These were two rather different lunches, one a long leisurely Sunday lunch with friends the second a delicious, hand held, pork stuffed roll.
So I’ll begin with Edwins
Opening in the vicinity of Borough Market would seem to be great idea for anyone hoping to capture some of the foodie buzz that is found around London Bridge these days. And when I heard that this, above a pub restaurant, would have the chef from another favourite place of mine, The Riding House Cafe , I though it worth a look. Borough Market is an obviously place of pilgrimage for me and one I visit often but as it was Sunday this vibrant noisy and sometimes chaotic place was almost deserted. I had walked from my home in Islington down to St Paul’s and then over the bridge and along the river. I cut in through the market and stopped for, a to my mind, well deserved, glass of prosecco at Wright Brothers where I was tempted to have an oyster or two. I am so pleased I saved all the room for feast that awaited us at Edwins.
You have to walk a longish way past the market, down Borough High St to find the Trinity Pub which has Edwins as it’s upstair’s lodger, and as is the way of minimalist signage I had walked past the door once, before I saw someone in chef’s whites emerging which gave me a hint.
Once inside the dining room is pretty with a small bar and delightfully friendly staff. I’m not sure why it always pleases me so much when the staff are friendly, they are after all in the hospitality (sic) business but it is still not a given that you will be greeted in restaurants with a smile.
We started with some small plates that I should mention here were the gift of the management, they were good. I loved the scallops in filo and harissa, which is becoming the signature dish of this place, and the beetroot, goat curd and pomegranate. There was to my mind too much cheese on the rabbit with polenta, but I enjoyed a light and tasty ceviche plus a pork belly with today’s must have veg, the cauliflower.
For my main course I chose roast beef, well it was Sunday and I do love a roast. This was well cooked and garnished properly but let down slightly by the gravy, which wasn’t really gravy but a well constructed red wine jus that worked perfectly with my husband’s venison but was out of place on my food. You need beef gravy with roast beef. It’s that simple, anything else distracts from the fatty, beefiness of the meat. Edwins are not alone in having “one sauce that adorns two dishes” it’s a constant moan of mine at pubs throughout the land, that apart the meat was excellent. The Bouillabaisse my friends had was fish packed and well seasoned, Elisabeth is French and difficult to please but she ate every last mouthful. I mentioned the venison and I thought that superb: perfectly cooked and garnished, a really well executed dish.

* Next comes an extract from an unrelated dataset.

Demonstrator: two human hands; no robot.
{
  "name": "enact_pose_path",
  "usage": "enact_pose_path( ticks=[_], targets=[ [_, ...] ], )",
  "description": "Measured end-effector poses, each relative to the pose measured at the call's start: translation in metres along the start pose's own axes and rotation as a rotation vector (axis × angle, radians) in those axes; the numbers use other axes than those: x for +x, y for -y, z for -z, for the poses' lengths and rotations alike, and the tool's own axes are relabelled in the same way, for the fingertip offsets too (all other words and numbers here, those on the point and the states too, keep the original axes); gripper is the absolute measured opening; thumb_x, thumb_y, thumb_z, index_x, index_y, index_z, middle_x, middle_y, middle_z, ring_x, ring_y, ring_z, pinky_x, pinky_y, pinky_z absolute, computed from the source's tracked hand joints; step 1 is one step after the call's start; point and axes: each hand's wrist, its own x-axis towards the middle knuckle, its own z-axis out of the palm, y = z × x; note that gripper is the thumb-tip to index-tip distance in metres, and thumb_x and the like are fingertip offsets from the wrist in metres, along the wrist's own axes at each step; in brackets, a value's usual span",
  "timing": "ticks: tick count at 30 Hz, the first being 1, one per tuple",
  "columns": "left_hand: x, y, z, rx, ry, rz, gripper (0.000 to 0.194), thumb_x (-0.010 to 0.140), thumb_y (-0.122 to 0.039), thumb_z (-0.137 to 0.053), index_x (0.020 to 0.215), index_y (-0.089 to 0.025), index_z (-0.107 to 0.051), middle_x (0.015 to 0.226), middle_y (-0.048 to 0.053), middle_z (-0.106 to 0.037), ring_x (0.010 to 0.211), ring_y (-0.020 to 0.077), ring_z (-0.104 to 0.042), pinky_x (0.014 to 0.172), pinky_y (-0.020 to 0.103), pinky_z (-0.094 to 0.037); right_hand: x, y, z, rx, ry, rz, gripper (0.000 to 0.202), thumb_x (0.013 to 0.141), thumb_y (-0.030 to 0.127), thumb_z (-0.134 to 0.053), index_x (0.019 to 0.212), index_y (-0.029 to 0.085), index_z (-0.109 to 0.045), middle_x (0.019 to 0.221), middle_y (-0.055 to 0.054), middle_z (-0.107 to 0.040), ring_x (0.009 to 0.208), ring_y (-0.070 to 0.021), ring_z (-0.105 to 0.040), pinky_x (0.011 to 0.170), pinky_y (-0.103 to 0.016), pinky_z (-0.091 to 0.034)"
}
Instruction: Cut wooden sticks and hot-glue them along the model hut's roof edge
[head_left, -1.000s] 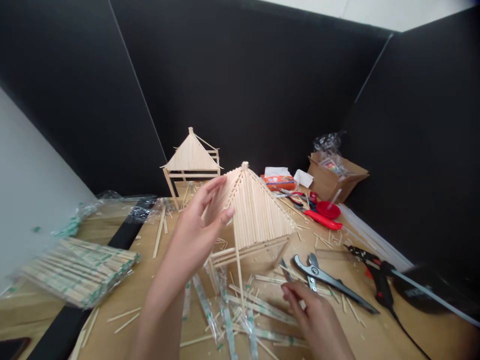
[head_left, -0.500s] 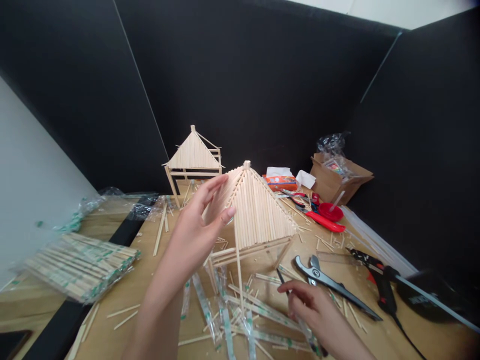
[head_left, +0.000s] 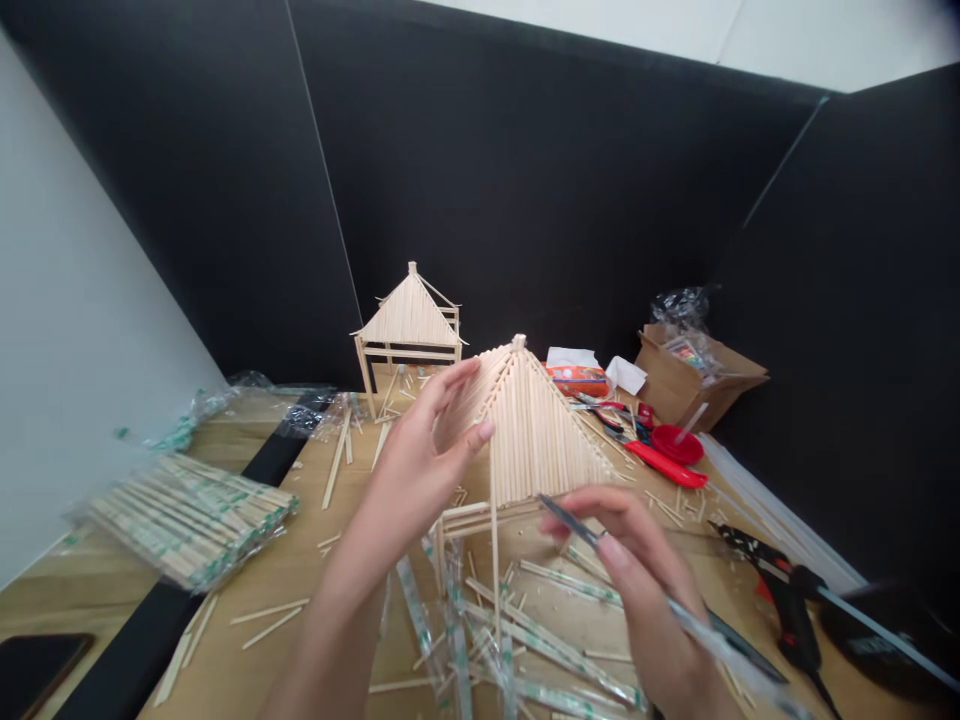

I stopped there but the others had what looked like good puddings. I’d definitely go back, the room is small and inviting, the food well cooked and the walk down lends virtue to my feasting.
Edwins
Upstairs at 202 – 206 Borough High Sreet London SE1 1JX 0207 403 9913
Blackfoot
I am blessed that I live within walking distance of Exmouth Market. Think of it: Quality Chop House Moro , Morito Bonnie Gull and Blackfoot all a short stroll away. It’s only work and the size of my wallet that keeps me from eating at one or other of these places everyday. Another joy of this foodie destination is the lunchtime street food market which offers everything from African curries through Thai noodles to Moroccan wraps. Now competing with the tented stall holders, Blackfoot a pork restaurant which has consistently been receiving rave review, is offering a porchetta bun to the lunchtime crowd, and very good it is too. Think roast Blytheburgh pork, great floury bap, salsa verde, £5 ! Walk past, go in, grab a bun, walk on. Simple, but don’t forget to come back for the ribs, especially the sticky aromatic one, the gammon and pineapple and the pulled pork tacos.